<<<<

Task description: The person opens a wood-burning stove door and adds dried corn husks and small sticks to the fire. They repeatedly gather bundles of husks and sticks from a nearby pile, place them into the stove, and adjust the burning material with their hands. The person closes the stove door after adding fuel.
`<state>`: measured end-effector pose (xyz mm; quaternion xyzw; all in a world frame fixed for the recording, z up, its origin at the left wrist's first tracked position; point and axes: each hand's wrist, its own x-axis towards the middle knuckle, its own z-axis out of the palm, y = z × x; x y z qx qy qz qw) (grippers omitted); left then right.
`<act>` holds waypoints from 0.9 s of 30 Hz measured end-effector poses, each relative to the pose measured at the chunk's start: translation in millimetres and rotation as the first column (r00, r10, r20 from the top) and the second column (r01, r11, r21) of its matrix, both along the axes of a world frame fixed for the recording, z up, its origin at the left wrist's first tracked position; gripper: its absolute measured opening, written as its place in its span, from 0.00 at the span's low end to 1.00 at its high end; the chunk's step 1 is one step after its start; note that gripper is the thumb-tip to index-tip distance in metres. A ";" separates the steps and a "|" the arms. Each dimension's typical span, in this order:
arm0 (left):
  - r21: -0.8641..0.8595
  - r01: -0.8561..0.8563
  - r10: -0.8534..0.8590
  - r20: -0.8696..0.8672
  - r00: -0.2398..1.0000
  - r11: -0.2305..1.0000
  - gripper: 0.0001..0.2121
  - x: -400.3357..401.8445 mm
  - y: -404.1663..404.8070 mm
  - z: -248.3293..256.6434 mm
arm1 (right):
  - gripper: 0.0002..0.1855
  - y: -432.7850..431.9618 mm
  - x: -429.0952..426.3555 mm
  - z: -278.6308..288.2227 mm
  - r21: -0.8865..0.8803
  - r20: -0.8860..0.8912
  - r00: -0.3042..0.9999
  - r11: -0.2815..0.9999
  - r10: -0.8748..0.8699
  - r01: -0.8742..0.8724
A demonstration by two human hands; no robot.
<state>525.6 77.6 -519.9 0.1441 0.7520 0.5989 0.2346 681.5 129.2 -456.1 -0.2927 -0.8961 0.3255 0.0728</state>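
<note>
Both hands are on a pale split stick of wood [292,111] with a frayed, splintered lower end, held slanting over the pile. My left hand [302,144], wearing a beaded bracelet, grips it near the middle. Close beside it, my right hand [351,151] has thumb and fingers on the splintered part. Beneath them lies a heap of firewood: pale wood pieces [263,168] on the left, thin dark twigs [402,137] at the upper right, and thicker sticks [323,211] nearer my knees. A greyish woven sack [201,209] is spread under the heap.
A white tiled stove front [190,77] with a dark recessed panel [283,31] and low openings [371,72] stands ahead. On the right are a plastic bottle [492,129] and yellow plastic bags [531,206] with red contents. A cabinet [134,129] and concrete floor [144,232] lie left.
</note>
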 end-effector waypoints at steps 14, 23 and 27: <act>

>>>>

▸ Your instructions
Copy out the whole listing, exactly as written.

▸ Result
Task description: The person opens a wood-burning stove door and adds dried corn husks and small sticks to the fire. They repeatedly gather bundles of husks and sticks from a nearby pile, place them into the stove, and adjust the burning material with their hands. The person closes the stove door after adding fuel.
`<state>`: measured end-effector pose (xyz mm; quaternion xyzw; all in a world frame fixed for the recording, z up, its origin at the left wrist's first tracked position; point and axes: each hand's wrist, its own x-axis towards the middle knuckle, its own z-axis out of the palm, y = z × x; x y z qx qy qz qw) (grippers omitted); left then right.
`<act>` holds waypoints from 0.9 s of 30 Hz measured end-effector poses, each relative to the pose measured at the chunk's start: translation in millimetres and rotation as the first column (r00, r10, r20 from the top) and the second column (r01, r11, r21) of its matrix, both along the axes of a world frame fixed for the recording, z up, its origin at the left wrist's first tracked position; gripper: its absolute measured opening, written as its place in its span, from 0.00 at the span's low end to 1.00 at its high end; the chunk's step 1 is one step after its start; note that gripper is the thumb-tip to index-tip distance in metres. A ";" separates the steps and a "|" the arms. Each dimension's typical span, in this order:
arm0 (left):
  - r21: -0.8641..0.8595
  - r01: -0.8561..0.8563
  - r10: -0.8534..0.8590
  - r20: -0.8696..0.8672
  - r00: -0.2398..1.0000
  - r11: -0.2305..1.0000
  - gripper: 0.0001..0.2121
  - x: -400.3357..401.8445 mm
  - y: -404.1663..404.8070 mm
  - z: -248.3293..256.6434 mm
arm1 (right):
  - gripper: 0.0002..0.1855
  - y: -432.7850..431.9618 mm
  - x: -429.0952..426.3555 mm
  - z: -278.6308..288.2227 mm
  - r21: -0.8865..0.8803
  - r20: -0.8860..0.8912
  - r00: -0.3042..0.9999
  - r11: -0.2815..0.9999
  - r10: -0.8748..0.8699
  - r01: -0.8742..0.8724
A demonstration by two human hands; no robot.
<state>525.6 77.6 -519.9 0.1441 0.7520 0.5989 0.2346 681.5 129.2 -456.1 -0.2927 -0.8961 0.3255 0.0728</state>
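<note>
Both hands are on a pale split stick of wood [292,111] with a frayed, splintered lower end, held slanting over the pile. My left hand [302,144], wearing a beaded bracelet, grips it near the middle. Close beside it, my right hand [351,151] has thumb and fingers on the splintered part. Beneath them lies a heap of firewood: pale wood pieces [263,168] on the left, thin dark twigs [402,137] at the upper right, and thicker sticks [323,211] nearer my knees. A greyish woven sack [201,209] is spread under the heap.
A white tiled stove front [190,77] with a dark recessed panel [283,31] and low openings [371,72] stands ahead. On the right are a plastic bottle [492,129] and yellow plastic bags [531,206] with red contents. A cabinet [134,129] and concrete floor [144,232] lie left.
</note>
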 end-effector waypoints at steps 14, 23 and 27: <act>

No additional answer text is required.